- Texte visé : Texte de la commission sur la proposition de loi de Mme Sophia Chikirou et plusieurs de ses collègues pour défiscaliser les pensions alimentaires perçues et lutter contre la précarité des familles monoparentales (1956)., n° 2121-A0
- Stade de lecture : 1ère lecture (1ère assemblée saisie)
- Examiné par : Assemblée nationale (séance publique)
I. – Le Gouvernement remet au Parlement, dans un délai d’un an à compter de la promulgation de la présente loi, un rapport évaluant :
1° Les effets fiscaux et budgétaires réels de la suppression de la déductibilité des pensions alimentaires versées par le parent débiteur ;
2° Le coût de la défiscalisation des pensions perçues pour les enfants majeurs âgés de moins de vingt-cinq ans poursuivant leurs études, dont les données ne sont actuellement pas consolidées par la direction de la législation fiscale ;
3° L’impact de la réforme sur le calcul des prestations sociales, notamment les aides personnelles au logement et les prestations familiales, et les charges supplémentaires induites pour les organismes payeurs.
II. – Le rapport analyse également l’incidence de la réforme sur les contentieux de fixation et de révision des pensions alimentaires, ainsi que sur le montant moyen des pensions fixées par les juges aux affaires familiales.
La suppression de la déductibilité des pensions alimentaires versées, prévue par l’article 1 de la proposition de loi, est présentée par la rapporteur comme une « niche fiscale » supprimée, générant un gain net de 470 millions d’euros.
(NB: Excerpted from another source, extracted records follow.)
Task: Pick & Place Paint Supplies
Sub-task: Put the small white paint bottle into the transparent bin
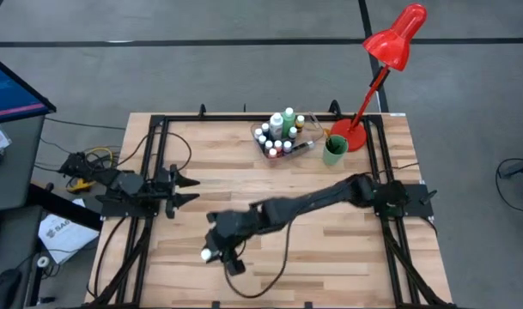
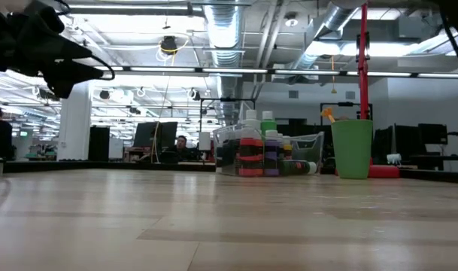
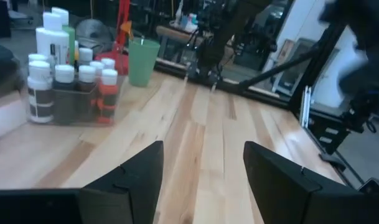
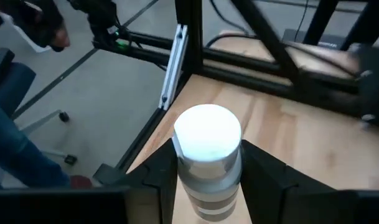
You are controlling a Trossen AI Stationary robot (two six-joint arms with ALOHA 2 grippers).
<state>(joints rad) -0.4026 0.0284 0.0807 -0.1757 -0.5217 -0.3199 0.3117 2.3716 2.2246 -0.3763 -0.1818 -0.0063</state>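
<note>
held bottle (image 4: 208, 158) base cut off, brushes unclear

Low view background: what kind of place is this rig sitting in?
Probably an open-plan office or lab floor: exposed ceiling ducts, long strip lights, and a person seated at monitors behind the wooden table.

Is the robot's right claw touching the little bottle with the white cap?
Touching. In the right wrist view, the right gripper has a dark finger pressed against each side of the white-capped bottle, with no gap showing.
</note>
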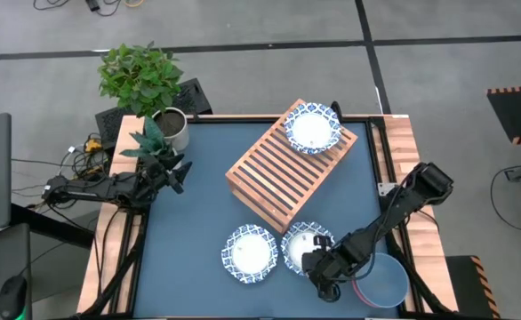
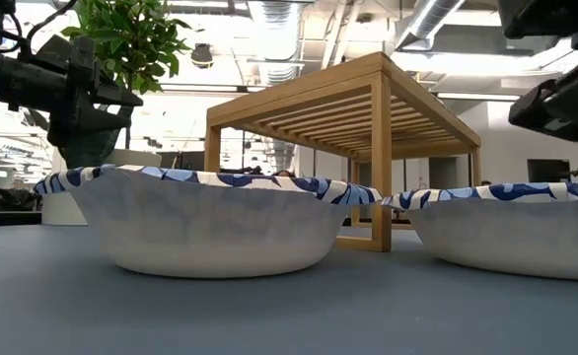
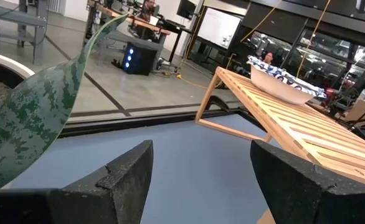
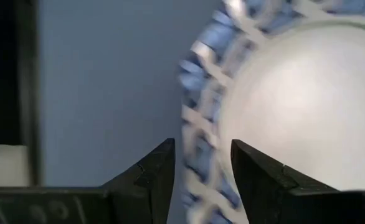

Cette présentation est tronquée.
Le système actuel repose sur un principe de symétrie fiscale : la pension est imposable chez le parent bénéficiaire et déductible chez le parent débiteur.
Par ailleurs, le chiffrage présenté par la rapporteur ne tient pas compte :
– du coût de la défiscalisation des pensions perçues pour les enfants majeurs, jamais évalué faute de données disponibles à la DLF ;
– de l’augmentation mécanique de certaines prestations sociales (APL notamment), renvoyée à une estimation ancienne datant de 2022 et portant sur un dispositif différent.
Dans ces conditions, le gain budgétaire net annoncé (470 M€) apparaît fragile et manifestement non démontré.
Cet amendement demande donc un rapport complet permettant d’évaluer honnêtement les effets redistributifs, les impacts budgétaires réels et les conséquences sociales d’une réforme qui bouleverse l’équilibre actuel sans étude d’impact sérieuse.